Biography

"You could call [my work] a visual diary or even a personal history. I’m not going to paint something that doesn’t have anything to do with me”.

American artist Jonas Wood is best known for his portraits, interiors, and still lifes featuring bright colours and geometric shapes painted against monochrome backgrounds. His practice is influenced by many artists including Henri Matisse, Alex Katz, and David Hockney. Wood plays with perspective and spatial structuring, interested in the effect of images on human psychology. Vases and plants are a recurring motif throughout his works as symbols of a kind of liminality between internal and external space. His style oscillates between figuration and abstraction, fusing different influences and media, from collages, drawing, and photography to pop art and Cubism. Wood is famous for working almost entirely from his own drawings and sketches.

Jonas Wood was born in 1977 in Boston and received his BA in Psychology from Hobart and William Smith Colleges in New York state. His interest in human psychology has been influential for his artistic practice, especially throughout his MFA at the University of Washington. His interest is reflected in his frequent subject matter of domestic interiors, still-lifes and portraits that strike as mundane, but often feature distorted shapes and an altered spatial perspective that is typical of Wood’s visual language.

After completing his MFA, Wood settled in Los Angeles and started working for the prolific painter Laura Owens. There, he shared a studio with his future wife, ceramic artist Shio Kusaka, whose work has been a pivotal influence for Wood throughout his career. The artist’s first solo exhibition was hosted by the Hammer Museum in Los Angeles in 2010, followed by a series of public commissions and murals such as Shelf Still Life in New York on Chelsea’s High Line in 2014 and Still Life with Two Owls on the Museum of Contemporary Art in LA in 2016.

In representing interior spaces, the artist is inspired by the likes of David Hockney, Henri Matisse and Vincent van Gogh. His colourful, large-scale paintings in acrylic and oil merge 20th century Cubist tropes with contemporary subject matter. His work ties together different techniques and spatial experimentations, creating fragmented, uncanny compositions from layered sketches that play with the viewer’s expectation of familiar spaces and objects. This can be seen in his celebrated painting Ovitz’s Library (2013). The most iconic motif appearing throughout his works are plants, flowers and pots as symbols of domestic space and the still life tradition. Wood often blends the boundaries between exterior and interior space through distorted perspective, as seen in his work Maritime Sunset Landscape Pot (2014), showing an evening cityscape within a plant vase.

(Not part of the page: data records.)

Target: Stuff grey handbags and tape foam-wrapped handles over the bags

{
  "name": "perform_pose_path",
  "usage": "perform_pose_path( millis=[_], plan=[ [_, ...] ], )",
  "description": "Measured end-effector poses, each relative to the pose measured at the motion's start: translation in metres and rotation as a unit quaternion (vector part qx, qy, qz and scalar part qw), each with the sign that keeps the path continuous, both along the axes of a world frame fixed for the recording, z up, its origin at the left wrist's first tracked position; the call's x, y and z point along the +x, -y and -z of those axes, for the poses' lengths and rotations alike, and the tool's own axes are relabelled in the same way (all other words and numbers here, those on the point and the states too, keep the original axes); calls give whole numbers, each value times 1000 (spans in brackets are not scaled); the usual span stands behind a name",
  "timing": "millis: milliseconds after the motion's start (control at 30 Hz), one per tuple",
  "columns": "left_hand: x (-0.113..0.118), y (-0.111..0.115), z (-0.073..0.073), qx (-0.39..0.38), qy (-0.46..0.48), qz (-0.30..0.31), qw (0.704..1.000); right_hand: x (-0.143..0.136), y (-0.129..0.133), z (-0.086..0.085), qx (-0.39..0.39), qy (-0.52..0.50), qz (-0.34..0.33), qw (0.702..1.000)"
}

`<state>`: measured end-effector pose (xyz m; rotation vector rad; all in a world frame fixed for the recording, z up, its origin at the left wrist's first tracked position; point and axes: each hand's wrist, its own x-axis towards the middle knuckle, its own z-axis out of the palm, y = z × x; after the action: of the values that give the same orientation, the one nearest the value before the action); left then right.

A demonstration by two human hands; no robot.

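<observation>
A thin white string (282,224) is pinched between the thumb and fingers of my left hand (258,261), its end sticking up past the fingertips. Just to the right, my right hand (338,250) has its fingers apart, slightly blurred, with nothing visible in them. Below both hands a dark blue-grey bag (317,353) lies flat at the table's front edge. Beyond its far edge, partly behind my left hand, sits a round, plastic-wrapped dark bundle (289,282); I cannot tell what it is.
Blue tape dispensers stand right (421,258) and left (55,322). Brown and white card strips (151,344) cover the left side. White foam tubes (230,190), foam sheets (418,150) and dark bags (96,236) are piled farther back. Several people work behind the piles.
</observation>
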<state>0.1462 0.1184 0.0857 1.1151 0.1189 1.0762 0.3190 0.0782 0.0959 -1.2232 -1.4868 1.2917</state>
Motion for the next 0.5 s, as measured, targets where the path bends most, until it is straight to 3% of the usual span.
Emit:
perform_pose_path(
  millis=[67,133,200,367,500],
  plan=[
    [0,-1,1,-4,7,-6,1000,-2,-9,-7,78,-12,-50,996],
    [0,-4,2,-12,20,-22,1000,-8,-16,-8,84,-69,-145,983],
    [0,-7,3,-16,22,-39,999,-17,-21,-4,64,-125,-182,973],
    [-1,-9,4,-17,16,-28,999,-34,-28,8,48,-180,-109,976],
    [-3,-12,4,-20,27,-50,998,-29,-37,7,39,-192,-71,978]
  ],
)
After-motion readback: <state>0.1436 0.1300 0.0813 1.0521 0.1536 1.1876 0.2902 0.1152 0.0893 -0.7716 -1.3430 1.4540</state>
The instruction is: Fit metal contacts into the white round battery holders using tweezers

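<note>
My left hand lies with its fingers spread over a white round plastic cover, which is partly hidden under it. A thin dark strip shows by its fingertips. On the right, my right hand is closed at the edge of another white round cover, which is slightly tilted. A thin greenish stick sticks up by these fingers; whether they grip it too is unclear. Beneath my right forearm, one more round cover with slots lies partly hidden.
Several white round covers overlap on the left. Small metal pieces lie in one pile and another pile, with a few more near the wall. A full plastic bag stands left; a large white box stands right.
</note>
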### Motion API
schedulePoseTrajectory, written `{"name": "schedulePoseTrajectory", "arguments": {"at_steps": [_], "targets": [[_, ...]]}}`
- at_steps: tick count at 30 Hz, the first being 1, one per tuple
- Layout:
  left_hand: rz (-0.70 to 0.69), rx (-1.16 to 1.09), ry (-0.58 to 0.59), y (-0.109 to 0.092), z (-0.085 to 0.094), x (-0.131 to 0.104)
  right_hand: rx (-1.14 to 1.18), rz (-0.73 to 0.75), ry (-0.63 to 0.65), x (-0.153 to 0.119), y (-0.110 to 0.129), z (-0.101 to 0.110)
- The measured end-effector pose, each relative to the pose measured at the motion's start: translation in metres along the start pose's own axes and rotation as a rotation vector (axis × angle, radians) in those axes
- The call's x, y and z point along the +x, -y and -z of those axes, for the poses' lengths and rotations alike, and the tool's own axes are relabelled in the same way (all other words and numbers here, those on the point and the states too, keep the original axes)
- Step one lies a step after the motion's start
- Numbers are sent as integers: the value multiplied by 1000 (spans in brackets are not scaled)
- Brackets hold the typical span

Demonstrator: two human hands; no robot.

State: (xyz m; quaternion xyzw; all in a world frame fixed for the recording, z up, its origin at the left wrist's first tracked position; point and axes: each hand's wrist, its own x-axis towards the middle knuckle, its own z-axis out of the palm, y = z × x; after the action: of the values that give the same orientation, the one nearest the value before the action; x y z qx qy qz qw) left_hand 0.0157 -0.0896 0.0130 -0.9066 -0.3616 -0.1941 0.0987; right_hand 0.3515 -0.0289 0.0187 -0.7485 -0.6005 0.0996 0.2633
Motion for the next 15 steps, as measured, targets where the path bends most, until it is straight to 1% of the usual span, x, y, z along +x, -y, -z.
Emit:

Wood’s initial commissions were followed by important exhibitions like Blackwelder in Gagosian Hong Kong (2015), which was the first duo exhibition showing his and Kusaka’s works together. The pair’s first shared institutional exhibition was hosted by Museum Voorlinden, in the Netherlands (2017). Wood’s practice is characterised by different artistic phases, within which he focuses on one specific subject matter. These periods are reflected in his exhibition publications such as Interiors (2012), Pots (2015) and Portraits (2016), featuring portraits of friends, family and sports figures. Clippings (2017) is a collection of paintings of still lifes.

Wood recently had a major retrospective at the Dallas Museum in 2019 and a solo exhibition of his large-scale paintings of tennis courts at Gagosian gallery in New York in 2021. His work can be found in public collections internationally, including in the Museum of Contemporary Art in Los Angelees, the Saatchi Gallery in London and the MOMA and Guggenheim Museums in New York City.